Instructions to follow.
Please write out, exactly, every line of the listing from its first line through the one that includes "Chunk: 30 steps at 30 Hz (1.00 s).".

Provided material.
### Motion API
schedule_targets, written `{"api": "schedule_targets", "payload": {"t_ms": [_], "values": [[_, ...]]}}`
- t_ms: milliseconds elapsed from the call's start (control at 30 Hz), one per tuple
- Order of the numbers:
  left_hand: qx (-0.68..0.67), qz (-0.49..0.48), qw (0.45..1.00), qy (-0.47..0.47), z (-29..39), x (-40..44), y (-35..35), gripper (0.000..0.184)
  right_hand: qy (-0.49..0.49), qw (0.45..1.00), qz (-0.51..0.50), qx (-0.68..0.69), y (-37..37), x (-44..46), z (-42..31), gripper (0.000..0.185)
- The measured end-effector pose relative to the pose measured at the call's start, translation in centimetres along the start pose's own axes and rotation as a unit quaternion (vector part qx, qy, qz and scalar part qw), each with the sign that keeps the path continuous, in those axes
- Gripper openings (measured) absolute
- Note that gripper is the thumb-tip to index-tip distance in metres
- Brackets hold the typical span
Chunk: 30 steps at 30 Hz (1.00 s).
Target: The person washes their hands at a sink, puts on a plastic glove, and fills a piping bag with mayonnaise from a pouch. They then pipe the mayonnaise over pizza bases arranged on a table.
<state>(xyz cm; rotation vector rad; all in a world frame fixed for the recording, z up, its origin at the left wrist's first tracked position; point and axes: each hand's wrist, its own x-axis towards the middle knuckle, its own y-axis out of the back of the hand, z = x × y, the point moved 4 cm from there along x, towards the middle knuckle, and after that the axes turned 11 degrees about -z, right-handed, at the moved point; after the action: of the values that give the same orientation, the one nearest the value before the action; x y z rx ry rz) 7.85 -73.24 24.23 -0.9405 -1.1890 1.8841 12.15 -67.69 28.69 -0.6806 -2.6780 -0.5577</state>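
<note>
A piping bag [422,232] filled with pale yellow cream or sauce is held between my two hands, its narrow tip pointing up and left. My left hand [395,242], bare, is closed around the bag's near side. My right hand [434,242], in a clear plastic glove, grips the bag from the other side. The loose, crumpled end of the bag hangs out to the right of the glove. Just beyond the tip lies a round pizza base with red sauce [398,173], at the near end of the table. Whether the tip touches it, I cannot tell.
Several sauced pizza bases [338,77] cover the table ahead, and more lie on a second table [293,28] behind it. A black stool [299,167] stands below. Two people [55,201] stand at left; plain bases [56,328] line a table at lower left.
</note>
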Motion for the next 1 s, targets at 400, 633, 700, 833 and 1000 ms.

Finished task.
### Motion API
schedule_targets, written `{"api": "schedule_targets", "payload": {"t_ms": [_], "values": [[_, ...]]}}`
- t_ms: milliseconds elapsed from the call's start (control at 30 Hz), one per tuple
- Order of the numbers:
  left_hand: qx (-0.68..0.67), qz (-0.49..0.48), qw (0.45..1.00), qy (-0.47..0.47), z (-29..39), x (-40..44), y (-35..35), gripper (0.000..0.184)
  right_hand: qy (-0.49..0.49), qw (0.45..1.00), qz (-0.51..0.50), qx (-0.68..0.69), y (-37..37), x (-44..46), z (-42..31), gripper (0.000..0.185)
- The measured end-effector pose relative to the pose measured at the call's start, translation in centimetres along the start pose's own axes and rotation as a unit quaternion (vector part qx, qy, qz and scalar part qw), each with the sign that keeps the path continuous, in those axes
- Gripper openings (measured) absolute
- Note that gripper is the thumb-tip to index-tip distance in metres
- Brackets hold the typical span
Chunk: 30 steps at 30 Hz (1.00 s).

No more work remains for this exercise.